What needs to be done —
The lines to copy are those with "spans" in them. Pull each one from the entries below.

-- Opening Marker --

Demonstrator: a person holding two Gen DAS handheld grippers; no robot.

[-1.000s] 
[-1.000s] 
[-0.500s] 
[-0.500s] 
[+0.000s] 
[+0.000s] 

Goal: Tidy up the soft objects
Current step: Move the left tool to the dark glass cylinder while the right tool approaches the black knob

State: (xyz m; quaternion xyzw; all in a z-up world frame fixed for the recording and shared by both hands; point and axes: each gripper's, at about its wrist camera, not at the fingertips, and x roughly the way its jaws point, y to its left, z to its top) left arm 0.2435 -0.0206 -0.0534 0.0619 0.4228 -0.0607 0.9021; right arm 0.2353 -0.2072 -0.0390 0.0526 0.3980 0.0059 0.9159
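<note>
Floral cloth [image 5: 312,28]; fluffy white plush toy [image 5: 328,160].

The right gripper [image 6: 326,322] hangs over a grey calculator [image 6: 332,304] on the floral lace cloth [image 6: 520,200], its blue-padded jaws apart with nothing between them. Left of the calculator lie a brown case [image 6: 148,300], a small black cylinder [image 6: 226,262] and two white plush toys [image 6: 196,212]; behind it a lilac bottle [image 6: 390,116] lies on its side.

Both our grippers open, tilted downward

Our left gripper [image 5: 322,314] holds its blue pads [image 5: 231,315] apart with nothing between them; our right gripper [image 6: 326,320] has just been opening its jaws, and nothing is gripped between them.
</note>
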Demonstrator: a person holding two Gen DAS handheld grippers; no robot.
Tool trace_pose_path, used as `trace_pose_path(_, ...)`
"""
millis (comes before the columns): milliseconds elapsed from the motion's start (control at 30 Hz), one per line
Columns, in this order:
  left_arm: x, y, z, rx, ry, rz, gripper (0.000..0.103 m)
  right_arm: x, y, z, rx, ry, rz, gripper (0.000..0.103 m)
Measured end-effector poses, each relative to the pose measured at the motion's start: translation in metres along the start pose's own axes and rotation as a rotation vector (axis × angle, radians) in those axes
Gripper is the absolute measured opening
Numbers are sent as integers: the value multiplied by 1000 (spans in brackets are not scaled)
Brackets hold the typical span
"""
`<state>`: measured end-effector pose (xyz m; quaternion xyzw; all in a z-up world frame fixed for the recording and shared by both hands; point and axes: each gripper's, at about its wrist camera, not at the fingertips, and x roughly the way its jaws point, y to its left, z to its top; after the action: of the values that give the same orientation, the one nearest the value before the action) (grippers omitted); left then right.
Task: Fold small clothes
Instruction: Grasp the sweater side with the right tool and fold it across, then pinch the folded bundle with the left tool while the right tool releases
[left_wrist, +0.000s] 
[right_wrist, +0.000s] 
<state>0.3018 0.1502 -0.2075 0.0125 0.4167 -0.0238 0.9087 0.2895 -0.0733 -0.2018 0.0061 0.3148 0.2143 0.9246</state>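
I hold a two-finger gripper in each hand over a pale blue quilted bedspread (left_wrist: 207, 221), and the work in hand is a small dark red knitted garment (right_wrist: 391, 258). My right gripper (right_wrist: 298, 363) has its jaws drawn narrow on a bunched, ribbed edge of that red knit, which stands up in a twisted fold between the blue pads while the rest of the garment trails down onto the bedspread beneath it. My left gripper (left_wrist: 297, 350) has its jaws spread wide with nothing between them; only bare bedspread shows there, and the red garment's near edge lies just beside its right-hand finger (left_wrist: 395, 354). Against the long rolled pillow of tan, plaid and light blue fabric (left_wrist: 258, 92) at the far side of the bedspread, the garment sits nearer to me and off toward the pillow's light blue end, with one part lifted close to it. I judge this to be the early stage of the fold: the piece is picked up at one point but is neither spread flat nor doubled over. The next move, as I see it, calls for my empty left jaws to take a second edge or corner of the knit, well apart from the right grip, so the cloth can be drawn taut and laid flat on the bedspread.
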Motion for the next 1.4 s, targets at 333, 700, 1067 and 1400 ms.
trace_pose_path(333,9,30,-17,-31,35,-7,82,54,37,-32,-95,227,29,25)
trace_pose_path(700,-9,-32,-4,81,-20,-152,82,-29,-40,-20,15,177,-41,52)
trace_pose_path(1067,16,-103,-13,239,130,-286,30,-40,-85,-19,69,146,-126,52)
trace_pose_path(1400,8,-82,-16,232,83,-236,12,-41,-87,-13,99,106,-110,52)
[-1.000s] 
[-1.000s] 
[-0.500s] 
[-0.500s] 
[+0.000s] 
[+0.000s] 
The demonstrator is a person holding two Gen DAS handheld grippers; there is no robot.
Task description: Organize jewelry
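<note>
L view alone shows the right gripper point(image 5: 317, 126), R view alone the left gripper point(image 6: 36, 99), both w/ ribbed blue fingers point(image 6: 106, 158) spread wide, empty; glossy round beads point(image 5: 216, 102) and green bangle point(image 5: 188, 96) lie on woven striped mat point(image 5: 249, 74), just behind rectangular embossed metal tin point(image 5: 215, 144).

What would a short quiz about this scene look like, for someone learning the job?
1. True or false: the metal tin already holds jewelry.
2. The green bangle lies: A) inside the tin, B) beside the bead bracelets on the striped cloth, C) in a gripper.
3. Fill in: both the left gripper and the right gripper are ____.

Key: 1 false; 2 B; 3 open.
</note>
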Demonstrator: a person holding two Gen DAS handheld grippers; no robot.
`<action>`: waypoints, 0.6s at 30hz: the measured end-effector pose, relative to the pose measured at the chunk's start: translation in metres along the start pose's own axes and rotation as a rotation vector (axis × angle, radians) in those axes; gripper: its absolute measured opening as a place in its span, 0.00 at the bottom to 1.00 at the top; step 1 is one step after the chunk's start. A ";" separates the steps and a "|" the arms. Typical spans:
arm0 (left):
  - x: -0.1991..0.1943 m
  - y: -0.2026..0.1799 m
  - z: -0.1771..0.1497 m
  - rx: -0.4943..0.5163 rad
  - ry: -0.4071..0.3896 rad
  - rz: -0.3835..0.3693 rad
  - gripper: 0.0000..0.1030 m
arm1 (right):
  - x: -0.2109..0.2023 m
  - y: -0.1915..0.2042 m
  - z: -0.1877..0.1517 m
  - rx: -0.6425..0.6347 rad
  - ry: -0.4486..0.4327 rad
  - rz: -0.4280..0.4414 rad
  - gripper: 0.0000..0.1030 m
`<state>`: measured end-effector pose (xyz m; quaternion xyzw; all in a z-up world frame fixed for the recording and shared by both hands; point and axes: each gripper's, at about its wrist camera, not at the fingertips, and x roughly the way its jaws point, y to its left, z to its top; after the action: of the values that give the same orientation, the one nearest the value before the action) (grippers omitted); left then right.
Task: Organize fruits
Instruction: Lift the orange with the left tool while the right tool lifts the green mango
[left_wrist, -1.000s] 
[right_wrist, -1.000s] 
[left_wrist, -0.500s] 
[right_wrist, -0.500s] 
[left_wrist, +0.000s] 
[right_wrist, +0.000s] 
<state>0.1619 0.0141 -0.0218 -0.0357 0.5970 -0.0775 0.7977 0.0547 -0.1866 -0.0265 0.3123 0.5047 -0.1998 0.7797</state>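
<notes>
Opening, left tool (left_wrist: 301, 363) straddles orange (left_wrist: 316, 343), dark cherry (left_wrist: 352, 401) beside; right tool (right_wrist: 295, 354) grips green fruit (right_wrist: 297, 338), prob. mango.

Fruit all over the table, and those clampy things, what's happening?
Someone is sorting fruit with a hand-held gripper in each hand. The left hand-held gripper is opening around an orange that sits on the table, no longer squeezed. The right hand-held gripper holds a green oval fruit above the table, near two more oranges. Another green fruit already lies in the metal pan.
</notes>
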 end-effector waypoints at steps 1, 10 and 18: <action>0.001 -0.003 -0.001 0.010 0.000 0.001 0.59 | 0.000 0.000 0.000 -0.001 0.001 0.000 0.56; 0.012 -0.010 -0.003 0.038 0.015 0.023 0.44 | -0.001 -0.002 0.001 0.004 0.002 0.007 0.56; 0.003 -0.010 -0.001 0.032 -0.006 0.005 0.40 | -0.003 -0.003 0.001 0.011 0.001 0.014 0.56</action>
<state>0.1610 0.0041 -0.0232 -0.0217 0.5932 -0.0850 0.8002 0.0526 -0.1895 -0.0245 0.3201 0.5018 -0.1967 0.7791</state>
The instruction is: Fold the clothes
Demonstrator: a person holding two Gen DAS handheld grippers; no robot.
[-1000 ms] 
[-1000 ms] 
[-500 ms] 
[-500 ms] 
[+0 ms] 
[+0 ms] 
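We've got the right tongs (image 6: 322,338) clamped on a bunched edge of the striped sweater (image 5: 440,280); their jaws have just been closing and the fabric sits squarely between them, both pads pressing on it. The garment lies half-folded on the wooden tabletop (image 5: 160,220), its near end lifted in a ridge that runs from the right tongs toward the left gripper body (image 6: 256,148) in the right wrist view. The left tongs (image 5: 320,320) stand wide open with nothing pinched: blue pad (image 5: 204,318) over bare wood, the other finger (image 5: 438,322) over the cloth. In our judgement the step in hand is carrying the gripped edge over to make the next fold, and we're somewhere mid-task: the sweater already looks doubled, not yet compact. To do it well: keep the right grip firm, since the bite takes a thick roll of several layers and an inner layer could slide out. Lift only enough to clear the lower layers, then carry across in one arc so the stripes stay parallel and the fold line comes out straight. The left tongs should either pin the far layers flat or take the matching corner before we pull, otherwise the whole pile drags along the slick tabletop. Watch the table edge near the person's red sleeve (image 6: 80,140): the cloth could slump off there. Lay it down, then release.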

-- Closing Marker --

Task answer —
Numbers are sent as integers: the value multiplied by 1000 (spans in brackets are not scaled)
`<action>`: waypoints, 0.6s at 30hz: the measured end-effector pose, relative to the pose measured at the chunk's start: translation in metres along the start pose's own axes and rotation as a rotation vector (axis × angle, radians) in those axes; gripper: its absolute measured opening as a place in its span, 0.00 at the bottom to 1.00 at the top; step 1 is one step after the chunk's start. A ";" separates the steps and a "|" the arms. Typical spans:

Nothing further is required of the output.